Wirtschaftsfaktor Sport

Die bevorstehende Fußballweltmeisterschaft erfreut nicht nur Fans in ganz Deutschland, sondern hat auch positive Effekte für die nationale und regionale Wirtschaft.

Die bevorstehende Fußballweltmeisterschaft erfreut nicht nur Fans in ganz Deutschland, sondern hat auch positive Effekte für die nationale und regionale Wirtschaft. Wie eine Studie des Bundesinstituts für Sportwissenschaften zeigt, leistet die Sportwirtschaft mit ihren Waren und Dienstleistungen einen ähnlich hohen Beitrag zur Wertschöpfung der Bundesrepublik wie der Fahrzeugbau. Darüber hinaus bietet die Sportbranche einen bedeutenden Arbeitsmarkt. Insgesamt sind deutschlandweit rund 1,76 Mio. Personen in sportrelevanten Branchen beschäftigt. Hierzu zählen aber nicht nur die Hersteller von Sportartikeln und -geräten, sondern auch Veranstalter und die Bereiche Werbung und Marketing.

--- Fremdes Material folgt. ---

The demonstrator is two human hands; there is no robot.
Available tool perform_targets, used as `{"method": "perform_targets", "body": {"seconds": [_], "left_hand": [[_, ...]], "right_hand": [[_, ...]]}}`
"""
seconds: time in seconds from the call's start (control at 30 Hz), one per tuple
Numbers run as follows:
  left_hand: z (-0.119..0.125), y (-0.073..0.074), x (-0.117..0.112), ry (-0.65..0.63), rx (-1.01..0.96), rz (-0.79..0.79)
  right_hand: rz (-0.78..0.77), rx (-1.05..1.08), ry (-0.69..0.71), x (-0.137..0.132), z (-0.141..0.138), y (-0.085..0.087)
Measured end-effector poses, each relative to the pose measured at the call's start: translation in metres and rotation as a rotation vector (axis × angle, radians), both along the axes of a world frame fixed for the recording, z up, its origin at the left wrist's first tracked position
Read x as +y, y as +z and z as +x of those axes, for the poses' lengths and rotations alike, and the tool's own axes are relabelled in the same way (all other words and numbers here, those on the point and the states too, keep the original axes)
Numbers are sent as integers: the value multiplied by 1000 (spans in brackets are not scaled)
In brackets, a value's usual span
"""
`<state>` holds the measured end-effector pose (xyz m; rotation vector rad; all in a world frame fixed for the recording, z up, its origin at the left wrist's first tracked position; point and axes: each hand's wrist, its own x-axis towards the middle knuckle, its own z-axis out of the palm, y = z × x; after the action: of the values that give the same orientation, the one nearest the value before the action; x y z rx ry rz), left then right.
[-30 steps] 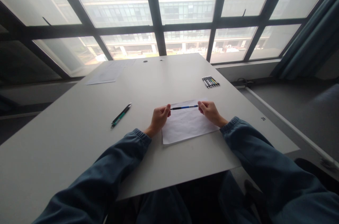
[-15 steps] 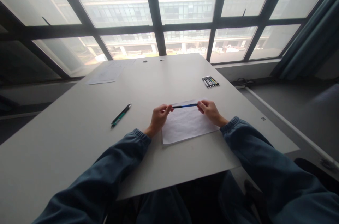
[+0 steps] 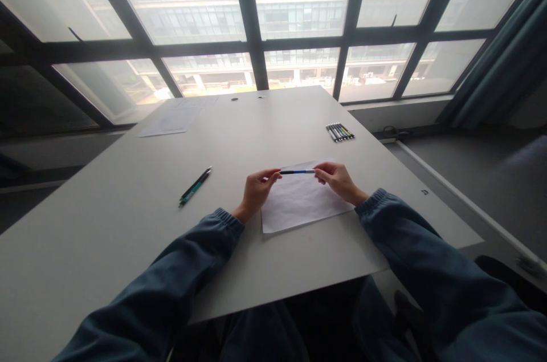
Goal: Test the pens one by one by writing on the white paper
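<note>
A blue and black pen (image 3: 298, 171) with a pale section at its right end is held level between my two hands. My left hand (image 3: 257, 188) pinches its black left end. At the other end, the fingertips of my right hand (image 3: 336, 178) are closed on the pale part. Beneath the pen lies a white sheet of paper (image 3: 301, 205), slightly creased, with both hands over its far part. My fingers hide the very tips of the pen.
Two pens (image 3: 195, 186), one dark and one green, lie side by side on the white table (image 3: 239, 271) to the left. A row of several pens (image 3: 340, 132) lies at the back right. More paper (image 3: 168, 120) is at the far left. Large windows stand beyond.
My right hand has shifted slightly left along the pen and the pen looks turned about its length, its right part now pale instead of dark. My left hand has barely moved.
</note>
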<state>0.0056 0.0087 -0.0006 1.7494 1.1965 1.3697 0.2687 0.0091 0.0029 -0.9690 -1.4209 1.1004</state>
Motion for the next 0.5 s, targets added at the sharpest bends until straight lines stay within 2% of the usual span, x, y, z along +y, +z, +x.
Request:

Insbesondere der Fußball entwickelt sich seit Jahren zu einem bedeutenden Wirtschaftszweig, in dem laut Beobachtern auch weiterhin Wachstumspotenzial steckt. Darüber hinaus sieht der Hauptgeschäftsführer der Vereinigung der Bayerischen Wirtschaft e.V., Bertram Brossardt, vor allem in Ereignissen wie Champions-League, Fußball-Weltmeisterschaft, aber auch Bundesligaspielen mit bayerischer Beteiligung, einen Konjunkturtreiber für den regionalen Handel, Werbetreibende, Gastronomie- und Hotelgewerbe.